Benefits payable from the Retirement Plan and the Security Plan are included in
the table above. Benefits shown above are not subject to any deduction for
Social Security benefits or other offset amounts.
As of December 31, 2003, the final five-year average salary plus bonus
under the retirement plans as referred to above for the Executive Officers named
in the Summary Compensation Table are: Mr. Packwood, $662,654; Mr. Keen,
$386,219; Mr. Miller, $270,465; Mr. Stahman, $229,800; Mr. Anderson, $191,846;
and Mr. Kearney, $208,125. Years of credited service under the Retirement Plan
and years of participation as a senior management employee are, respectively:
Mr. Packwood, 34, 27; Mr. Keen, 30, 21; Mr. Miller 27, 16; Mr. Stahman 26, 21;
Mr. Anderson 7, 8; and Mr. Kearney 4, 4.
25
ANNUAL REPORT
The IDACORP 2003 annual report to shareholders, which includes the combined
Annual Report on Form 10-K for the year ended December 31, 2003 of IDACORP and
Idaho Power, was mailed along with this Joint Proxy Statement on or about April
12, 2004 to all shareholders of record.
IDACORP and Idaho Power hereby undertake to deliver promptly, upon written
or oral request, a separate copy of the annual report to shareholders, or proxy
statement, as applicable, to a shareholder at a shared address to which a single
copy of the document was delivered. Requests should be addressed to Shareowner
Services, 1221 West Idaho Street, Boise, Idaho 83702, telephone 1-800-635-5406.
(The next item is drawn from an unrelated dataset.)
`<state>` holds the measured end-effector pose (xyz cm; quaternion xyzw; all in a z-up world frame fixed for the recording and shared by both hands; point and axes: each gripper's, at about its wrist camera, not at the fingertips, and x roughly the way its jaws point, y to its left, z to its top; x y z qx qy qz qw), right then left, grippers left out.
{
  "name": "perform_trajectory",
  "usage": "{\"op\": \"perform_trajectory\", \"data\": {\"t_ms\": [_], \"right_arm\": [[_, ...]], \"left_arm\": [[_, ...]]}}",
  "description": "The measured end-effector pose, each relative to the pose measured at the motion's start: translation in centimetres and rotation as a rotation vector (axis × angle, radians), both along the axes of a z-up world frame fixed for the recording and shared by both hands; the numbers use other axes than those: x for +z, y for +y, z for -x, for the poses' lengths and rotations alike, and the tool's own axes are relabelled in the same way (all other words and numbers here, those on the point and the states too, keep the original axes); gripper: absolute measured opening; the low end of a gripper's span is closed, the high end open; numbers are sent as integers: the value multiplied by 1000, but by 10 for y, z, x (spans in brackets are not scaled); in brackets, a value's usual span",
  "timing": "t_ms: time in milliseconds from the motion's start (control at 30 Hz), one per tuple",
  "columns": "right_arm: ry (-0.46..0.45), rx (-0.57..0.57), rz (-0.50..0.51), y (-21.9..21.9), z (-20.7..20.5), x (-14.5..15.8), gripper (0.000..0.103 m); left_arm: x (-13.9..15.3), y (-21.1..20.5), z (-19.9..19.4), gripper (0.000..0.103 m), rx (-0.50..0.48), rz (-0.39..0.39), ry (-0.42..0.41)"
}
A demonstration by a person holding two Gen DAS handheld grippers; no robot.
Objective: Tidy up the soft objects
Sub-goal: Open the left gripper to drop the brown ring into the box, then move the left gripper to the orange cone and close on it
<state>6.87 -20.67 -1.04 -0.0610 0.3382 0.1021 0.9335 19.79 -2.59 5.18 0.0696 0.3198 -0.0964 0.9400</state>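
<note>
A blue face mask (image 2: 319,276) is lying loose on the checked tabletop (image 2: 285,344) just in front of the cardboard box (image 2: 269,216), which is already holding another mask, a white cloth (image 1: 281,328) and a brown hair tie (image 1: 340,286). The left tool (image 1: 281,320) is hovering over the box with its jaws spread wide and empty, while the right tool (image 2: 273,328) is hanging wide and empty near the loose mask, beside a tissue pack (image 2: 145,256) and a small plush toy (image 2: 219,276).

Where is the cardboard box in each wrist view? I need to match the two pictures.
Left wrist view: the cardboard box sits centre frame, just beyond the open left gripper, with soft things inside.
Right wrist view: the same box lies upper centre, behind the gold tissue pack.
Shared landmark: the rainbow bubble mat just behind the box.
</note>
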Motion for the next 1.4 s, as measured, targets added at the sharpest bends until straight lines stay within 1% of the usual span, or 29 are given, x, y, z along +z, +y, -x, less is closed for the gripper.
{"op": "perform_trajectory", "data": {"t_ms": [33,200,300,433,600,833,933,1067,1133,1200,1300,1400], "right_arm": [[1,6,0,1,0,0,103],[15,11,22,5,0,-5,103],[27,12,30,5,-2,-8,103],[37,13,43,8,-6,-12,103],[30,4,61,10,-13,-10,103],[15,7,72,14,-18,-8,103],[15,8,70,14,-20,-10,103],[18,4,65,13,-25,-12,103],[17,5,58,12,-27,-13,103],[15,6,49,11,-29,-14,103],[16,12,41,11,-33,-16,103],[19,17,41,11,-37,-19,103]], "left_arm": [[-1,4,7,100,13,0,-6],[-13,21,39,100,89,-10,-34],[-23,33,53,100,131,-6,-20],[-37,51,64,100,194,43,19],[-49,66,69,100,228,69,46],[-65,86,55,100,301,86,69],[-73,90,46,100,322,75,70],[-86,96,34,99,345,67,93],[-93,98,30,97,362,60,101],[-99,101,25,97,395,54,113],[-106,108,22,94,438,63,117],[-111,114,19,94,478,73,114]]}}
2005 JOINT ANNUAL MEETING OF SHAREHOLDERS
Nominations for Director may be made only by the Board of Directors or by a
shareholder entitled to vote who has delivered written notice to the Secretary
of IDACORP or Idaho Power, as the case may be, not later than 120 days prior to
the first anniversary of the date on which the Company first mailed its proxy
materials for the preceding year's annual meeting. The notice must contain
certain information specified in the Bylaws, a copy of which may be obtained by
writing to the Corporate Secretary.
Rule 14a-4 of the Securities and Exchange Commission's proxy rules allows a
company to use discretionary voting authority to vote on matters coming before
an annual meeting of shareholders, if the company does not have notice of the
matter at least 45 days before the date corresponding to the date on which the
company first mailed its proxy materials for prior year's annual meeting of
shareholders or the date specified by an advance notice provision in the
company's bylaws. The Bylaws of IDACORP and Idaho Power contain such an advance
notice provision. Under the Bylaws, no business may be brought before an annual
meeting of the shareholders except as specified in the notice of the meeting or
as otherwise properly brought before the meeting by or at the direction of the
Board or by a shareholder entitled to vote who has delivered written notice to
the Secretary of IDACORP or Idaho Power, as the case may be, not later than 120
days prior to the first anniversary of the date on which the company first
mailed its proxy materials for the preceding year's annual meeting. The notice
must contain certain information specified in the Bylaws, a copy of which may be
obtained by writing to the Corporate Secretary.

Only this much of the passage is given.